2012: data, models, applications and systems
The 2012 title, Big Learning: Algorithms, Systems, and Tools, continued the connection between learning methods and their implementation. The NeurIPS description of the 2012 workshop grouped the interests into Big Data, Models & Algorithms, Applications of Big Learning, and Tools, Software & Systems. Data cleaning, streaming observations, summaries and interpretation appeared beside parallel algorithms and scalable storage.
The meeting took place on 8 December at Lake Tahoe. Its one-day programme included invited talks, contributed work and poster sessions. The roles listed for that edition were distinct from presentation roles: being an organiser or adviser did not identify a person's particular paper or talk. The 2012 edition page connects this subject range to the programme, and its accepted-paper list gives each contribution's title and authors.
Organisers
- Sameer Singh
- John Duchi
- Yucheng Low
- Joseph Gonzalez
Advising committee
- Alexander J. Smola
- Michael Franklin
- Andrew McCallum
- Carlos Guestrin
- Michael Jordan
- Alice Zheng
- Graham Taylor
- James Bergstra
- Misha Bilenko
2013: algorithms and data management
The final edition used the title Big Learning: Advances in Algorithms and Data Management. The NeurIPS description of the 2013 workshop made the exchange between database researchers and machine-learning researchers its central aim. It included system properties and implementation concepts alongside parallel learning algorithms. The call concerned online and batch learning, multicore and distributed execution, theoretical analysis and practical implementation studies.
The 9 December programme at Lake Tahoe reflected that breadth through invited talks, contributed talks, posters and a tutorial. The 2013 edition page explains the data-management focus, while the schedule shows how the different presentation formats fitted into the day. The organiser and advising-committee groups below are the groups associated with that edition, rather than a description of the invited programme.
Organisers
- Xinghao Pan
- Haijie Gu
- Sameer Singh
- Yucheng Low
- Joseph Gonzalez
Advising committee
- Carlos Guestrin
- Andrew McCallum
- Michael Jordan
- Michael Franklin
- Alexander J. Smola
- Misha Bilenko
- Alice Zheng
- Markus Weimer
- Tyson Condie
Roles within a workshop
The role labels matter because a research meeting brings together several kinds of participation. Organiser lists identify the people attached to the meeting's organisation; advising-committee lists identify a separate named group. Paper-author lists and invited-speaker lists answer different questions about the programme. A name appearing in more than one setting therefore has to be understood with the edition and role attached, rather than as a general description of someone's work.

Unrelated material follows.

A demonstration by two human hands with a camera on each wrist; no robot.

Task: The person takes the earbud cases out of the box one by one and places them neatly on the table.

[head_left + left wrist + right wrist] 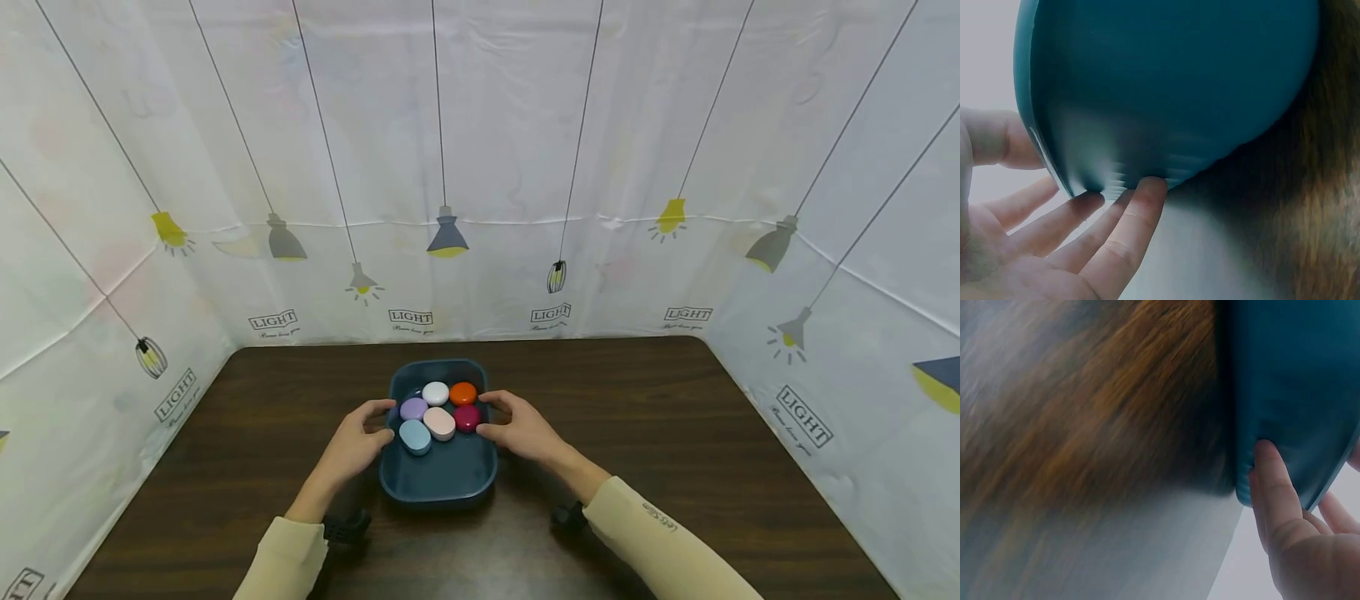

The review process was another part of the event. Peer evaluation concerned the submissions that entered the accepted programme, whereas invited talks and tutorials supplied additional parts of the day. The author guidelines describe the extended-abstract format, the treatment of earlier publication and the contributed-talk or poster presentation categories. Together with the organiser groups, those rules show the structure of a workshop without making the role lists stand in for its research content.
The subjects themselves are developed in the topic guides. What big learning means explains the shared scale question, and learning inside databases develops the relationship foregrounded in 2013. The programmes show what was presented; the topic guides supply background for understanding the technical vocabulary that appeared across the editions.